Estou sóbrio há cinco anos. Nunca fui de pregar a abstinência para todos, mas esse é o método que funcionou para mim. Fico feliz em dizer que agora posso olhar para trás, para a época em que bebia, com um senso de autocompaixão. Foram tempos muito difíceis e agora sei que eles não refletem meus valores fundamentais nem quem eu sou como pessoa. De 2020 a 2023, tive orgulho de poder aplicar as lições de minhas experiências quando atuei como presidente da Alcohol Change UK. Ficou claro para mim durante esse período, e continua claro em minha mente, que há uma necessidade real de garantir que os três milhões e meio de muçulmanos da Grã-Bretanha estejam mais bem informados sobre o álcool e que saibam como reagir de forma eficaz aos problemas com o álcool e apoiar os membros da família que tiveram dificuldades com o álcool. Fingir que isso haram A substância não é um problema para os muçulmanos e não nos levará a lugar algum.

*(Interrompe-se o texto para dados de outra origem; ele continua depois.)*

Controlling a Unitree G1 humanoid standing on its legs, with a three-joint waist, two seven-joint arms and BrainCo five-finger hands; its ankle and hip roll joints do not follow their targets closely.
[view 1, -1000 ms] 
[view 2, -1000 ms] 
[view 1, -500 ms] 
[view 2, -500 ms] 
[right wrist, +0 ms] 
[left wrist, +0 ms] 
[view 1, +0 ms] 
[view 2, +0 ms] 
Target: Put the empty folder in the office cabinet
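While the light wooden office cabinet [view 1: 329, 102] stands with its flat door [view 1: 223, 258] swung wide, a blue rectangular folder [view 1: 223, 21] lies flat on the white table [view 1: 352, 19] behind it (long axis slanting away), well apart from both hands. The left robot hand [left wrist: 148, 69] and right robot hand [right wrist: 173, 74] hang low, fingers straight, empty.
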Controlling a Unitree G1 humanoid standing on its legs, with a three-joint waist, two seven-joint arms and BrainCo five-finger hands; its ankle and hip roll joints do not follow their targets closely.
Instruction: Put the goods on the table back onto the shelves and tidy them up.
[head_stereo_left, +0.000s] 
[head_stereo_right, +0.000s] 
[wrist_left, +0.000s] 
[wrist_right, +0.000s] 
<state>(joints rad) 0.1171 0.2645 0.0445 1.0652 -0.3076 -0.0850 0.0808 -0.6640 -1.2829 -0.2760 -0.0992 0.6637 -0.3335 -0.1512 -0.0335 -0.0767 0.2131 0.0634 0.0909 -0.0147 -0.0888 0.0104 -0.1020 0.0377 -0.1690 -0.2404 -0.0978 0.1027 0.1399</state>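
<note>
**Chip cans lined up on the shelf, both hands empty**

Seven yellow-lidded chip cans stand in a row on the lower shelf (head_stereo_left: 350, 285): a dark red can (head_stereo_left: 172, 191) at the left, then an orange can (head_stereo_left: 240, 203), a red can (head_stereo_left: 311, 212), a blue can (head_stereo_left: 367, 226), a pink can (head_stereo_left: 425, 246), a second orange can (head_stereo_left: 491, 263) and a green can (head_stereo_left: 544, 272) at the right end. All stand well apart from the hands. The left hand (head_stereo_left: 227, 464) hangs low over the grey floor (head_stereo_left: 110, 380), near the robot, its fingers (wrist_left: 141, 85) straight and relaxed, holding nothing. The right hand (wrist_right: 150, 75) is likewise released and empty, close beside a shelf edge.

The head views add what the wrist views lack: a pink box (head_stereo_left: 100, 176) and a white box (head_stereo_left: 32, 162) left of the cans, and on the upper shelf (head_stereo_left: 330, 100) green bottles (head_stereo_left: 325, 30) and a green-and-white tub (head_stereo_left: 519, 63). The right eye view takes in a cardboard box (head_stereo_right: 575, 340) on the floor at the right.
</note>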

Espero sinceramente ver a Alcohol Change UK e outras instituições de caridade da área fazendo mais para se envolver com pessoas e comunidades muçulmanas, para entender os fatores culturais, sociais e religiosos em nossas vidas e trabalhar conosco para desenvolver informações sobre o álcool e apoio que funcionem para nós.

Fiyaz Mughal OBE trabalhou por mais de 25 anos no setor de caridade e agora é um psicoterapeuta praticante. Ele tem sido sóbrio há cinco anos e foi presidente do conselho de administração da Alcohol Change UK de 2020 a 2023.